Thanks for the contribution of everyone. I created a synthetic test image and used it with Jed’s algorithm. I have bundled the images and a report in a zip archive which can be accessed here: Dropbox - File Deleted - Simplify your life
Here I present my summary and JPEG proxies of the Rec. 709 results.
An artificial test image based on the spectral emissions of 29 commercially available LED’s was generated. Colored LED lights have proven to be difficult cases for ACES.
The RGB response of the ALEXA camera and the original tristimulus values of the LED’s were encoded in ACES and transformed to Rec. 709 and P3 output. An RGB gamut mapping algorithm proposed by Jed Smith was applied.
The algorithm improves many of color clipping issues of the original pipeline. The parametrization of the algorithm is important.
Strong hue shifts remain in the ACES output transforms which need to addressed elsewhere.
Thanks @hbrendel. Those are really interesting findings. Might you be attending this week’s Virtual Working Group? It would be great if you could talk a bit about this during the meeting.

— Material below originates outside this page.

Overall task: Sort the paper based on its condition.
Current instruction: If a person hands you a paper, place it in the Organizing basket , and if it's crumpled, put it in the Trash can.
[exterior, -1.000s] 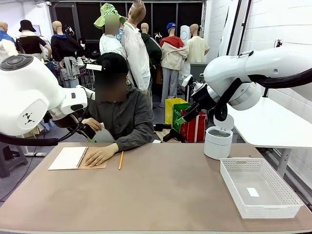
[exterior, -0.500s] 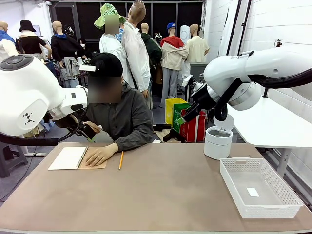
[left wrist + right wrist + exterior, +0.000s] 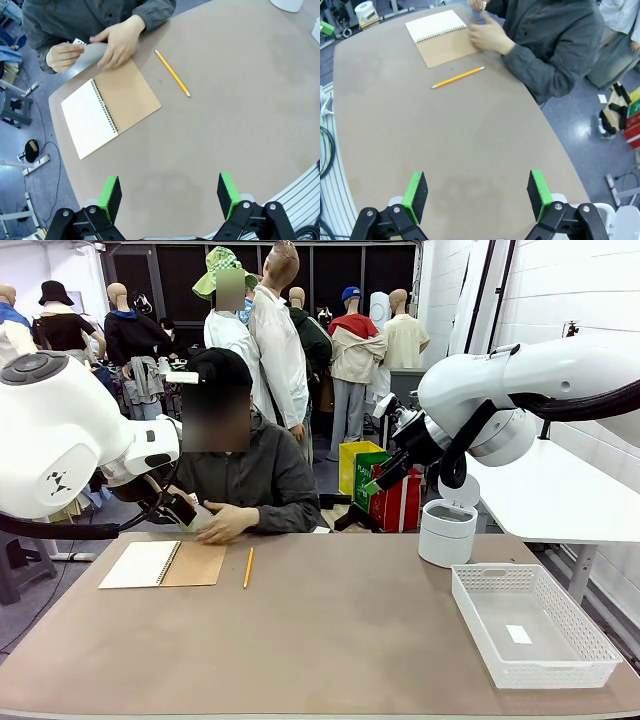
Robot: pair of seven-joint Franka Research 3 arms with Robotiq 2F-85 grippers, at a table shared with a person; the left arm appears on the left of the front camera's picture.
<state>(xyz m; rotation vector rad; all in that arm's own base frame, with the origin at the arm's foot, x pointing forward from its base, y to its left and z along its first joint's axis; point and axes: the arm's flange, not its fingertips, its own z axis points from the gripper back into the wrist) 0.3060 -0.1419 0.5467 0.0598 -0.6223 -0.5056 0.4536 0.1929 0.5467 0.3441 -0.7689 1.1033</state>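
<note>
paper [image 3: 89, 48] was in the person's hands [image 3: 118, 40] beside the notebook [image 3: 110, 111]; sorting seemed not started (basket [image 3: 585, 645] without sheets), both left gripper [image 3: 170, 195] and right gripper [image 3: 476, 192] wide, empty.

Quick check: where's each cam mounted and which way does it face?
Front: between the arms, facing the person across the table; both white arms at the sides.
Left wrist: high, looking down at the notebook; left gripper open.
Right wrist: high, looking down the table; right gripper open.
Shared: all three show the notebook, the pencil and the person's hands.
</note>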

Thanks to @Alexander_Forsythe the original ‘balloon test’ frames are up, in a folder titled (unsurprisingly) ‘balloon+2XL5-C_party_mode_test’. I have not had time as yet to do the test suggested by @matthias.scharfenber where a wide-spectrum illuminant is illuminating one side of the balloon with a constant level of illumination and an L5-C light in ‘party mode’ illuminates the other, with the terminators of the two illuminants overlapping. By the way, if you download the documentation for the L5-C light, you definitely won’t see ‘party mode’; there it’s ‘demo mode’:
There are two subfolders. ‘ocd’ is the original camera digital output, ARRIRAW wrapped in MXF; with
a short test take (A003C001)
a 5-minute permutation where the lights’ maximum intensities were set (as best I could empirically manage) so that no combination of the lights would clip in any channel (A003C002)
a second permutation with the lights’ maximum intensities turned up so that clipping might occur at certain times (A003C003)
Parallel to the ‘ocd’ folder is a ‘derived’ folder. This has a ‘clips’ folder (should be ‘sequences’, my bad) and within it are five folders each of which contains ACES 2065-4 compliant imagery, i.e. OpenEXR files with AP0 values. Three of these files are simple conversions from ARRIRAW to ACES 2065-4 containers; two of them, with the ‘_cropped’ suffix, are crops of those first three, but with only the balloon and a small bit of margin around it, to speed up any analysis code processing the image data.
Sorry, @nick, I haven’t gotten to posting the bits of Python that I wrote to do some minimal poking at the relative exposure values; the only stuff that was actually debugged was the code that determined in which octant the negative values drove the color. (I had remembered, perhaps incorrectly, something from @jedsmith where he said that pixels where all three components were negative were especially annoying. Such occur but with only 0.02% of the frequency of the most common case, where the green channel is negative and the other two are positive.)